The final call comes down to whether the project serves the nation’s interest. In a climate change speech in 2013, Obama established a litmus test: Keystone wouldn’t move forward if it would significantly increase greenhouse gas emissions. That’s a hotly contested matter.

More than 16 months have passed since the State Department’s 30-day public comment period ended. The State Department has not disclosed whether any agencies have objected to the pipeline. The department has said it is continuing to review the application “in a rigorous, transparent, and objective manner.”

The process does not typically drag on this long.

The first permit issued after Bush revised the process in 2004 took less than four months from application to signature. Express Pipeline, L.L.C., was expanding a 785-mile pipeline crossing the Canadian border from Hardisty, Alberta, the same town where the proposed Keystone XL would start.

Even the pipeline that took the longest to approve — the 435-mile Vantage Pipeline Project, approved during Obama’s tenure — took fewer than three years, despite requiring complex negotiations with Native American tribes concerned about historical preservation.

The 1,000-mile Alberta Clipper Project, which drew legal challenges from Earthjustice and other groups, took 25 months to approve.

“When we brought the Alberta Clipper suit, nobody was really paying attention to pipelines,” said Sarah Burt, an Earthjustice attorney. “It hadn’t become this big bargaining chip, this symbolic ask of the administration that Keystone became.”

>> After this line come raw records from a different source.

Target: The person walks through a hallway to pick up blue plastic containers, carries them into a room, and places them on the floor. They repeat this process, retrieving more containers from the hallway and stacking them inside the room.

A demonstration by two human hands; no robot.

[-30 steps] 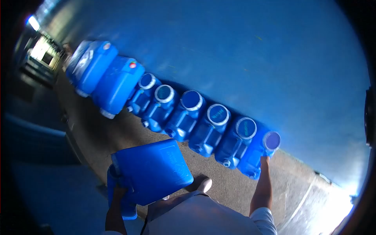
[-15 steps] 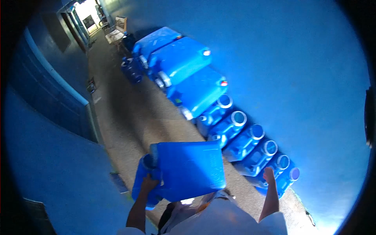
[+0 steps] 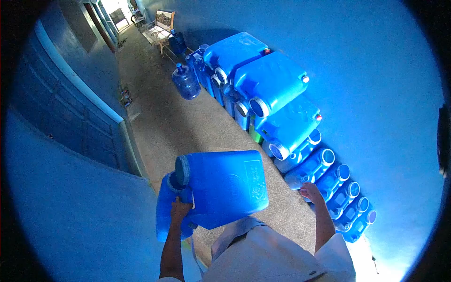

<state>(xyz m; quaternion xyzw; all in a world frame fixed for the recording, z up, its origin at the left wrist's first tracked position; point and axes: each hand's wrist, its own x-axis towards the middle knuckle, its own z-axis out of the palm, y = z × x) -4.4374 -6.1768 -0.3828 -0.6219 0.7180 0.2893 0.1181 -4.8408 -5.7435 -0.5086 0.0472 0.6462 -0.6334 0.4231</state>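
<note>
Carried low at the near centre, in front of the white-shirted torso: a large blue rectangular plastic jerrycan (image 3: 225, 188), tipped on its side with the uncapped neck pointing left. Clamped by the left hand (image 3: 180, 207), fingers wrapped tight around the moulded grip beside the neck. Tucked behind and below it, on the left, what looks like a second blue container (image 3: 163, 216); cannot tell whether taken in the same grasp. Out to the right, the right hand (image 3: 311, 191), fingers loosely apart and holding nothing, hovering just beside a row of small blue plastic canisters with white-rimmed open mouths (image 3: 336, 181) lined along the blue painted wall (image 3: 376, 70); contact with the nearest one hard to tell. Farther along that wall, a stack of bigger blue jerrycans lying on their sides (image 3: 272, 84), then a round blue water bottle (image 3: 185, 82) standing on the grey concrete floor (image 3: 188, 127). Probably light and empty, judging by the open mouth and the one-handed carry. Stiff, hollow and smooth-walled, so bulky and apt to swing or slip against flat palms. Best taken by the handle near the neck, with a bottom corner for the other palm.
</note>
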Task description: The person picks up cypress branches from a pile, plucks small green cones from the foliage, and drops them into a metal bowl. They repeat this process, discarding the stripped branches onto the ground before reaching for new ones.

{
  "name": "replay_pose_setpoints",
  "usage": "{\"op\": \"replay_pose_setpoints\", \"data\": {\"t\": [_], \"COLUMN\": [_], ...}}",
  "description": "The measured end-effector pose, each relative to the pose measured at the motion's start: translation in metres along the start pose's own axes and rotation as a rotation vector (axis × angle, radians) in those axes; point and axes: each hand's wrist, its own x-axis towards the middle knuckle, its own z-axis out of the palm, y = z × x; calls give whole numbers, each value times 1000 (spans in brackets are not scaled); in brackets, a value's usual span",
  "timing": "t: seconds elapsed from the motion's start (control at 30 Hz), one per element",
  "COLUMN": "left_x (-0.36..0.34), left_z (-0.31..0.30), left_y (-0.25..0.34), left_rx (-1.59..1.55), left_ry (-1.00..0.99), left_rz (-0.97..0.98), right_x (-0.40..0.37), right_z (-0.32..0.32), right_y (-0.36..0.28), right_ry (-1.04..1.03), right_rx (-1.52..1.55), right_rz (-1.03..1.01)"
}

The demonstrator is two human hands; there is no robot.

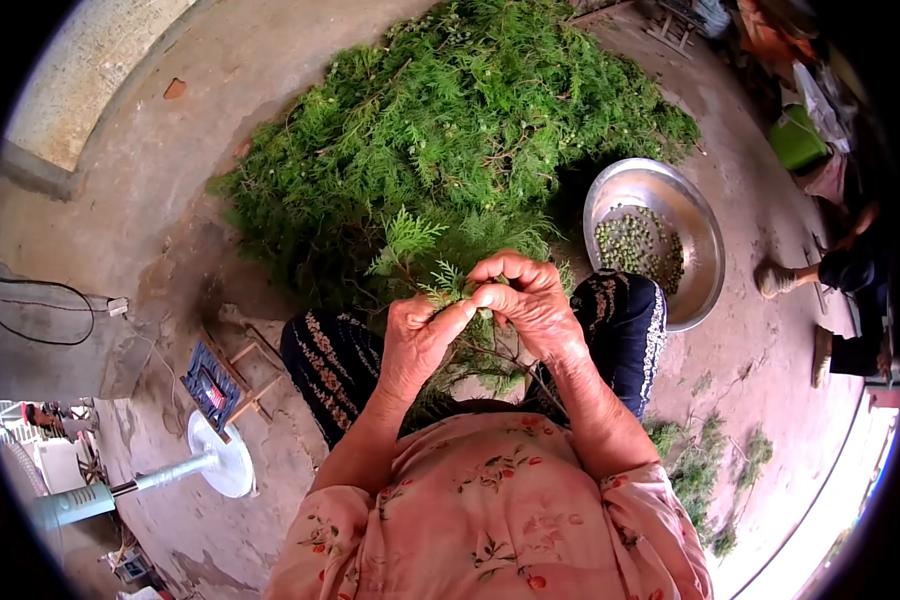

Not including Keystone XL, eight applications for new or significantly upgraded petroleum pipelines have been processed since April 2004.

The AP’s review excluded permits reissued for existing pipelines due to change of ownership. To come up with an average processing time, the AP culled data from the Federal Register, State Department records, congressional correspondence, Congressional Research Service reports and data provided by pipeline owners.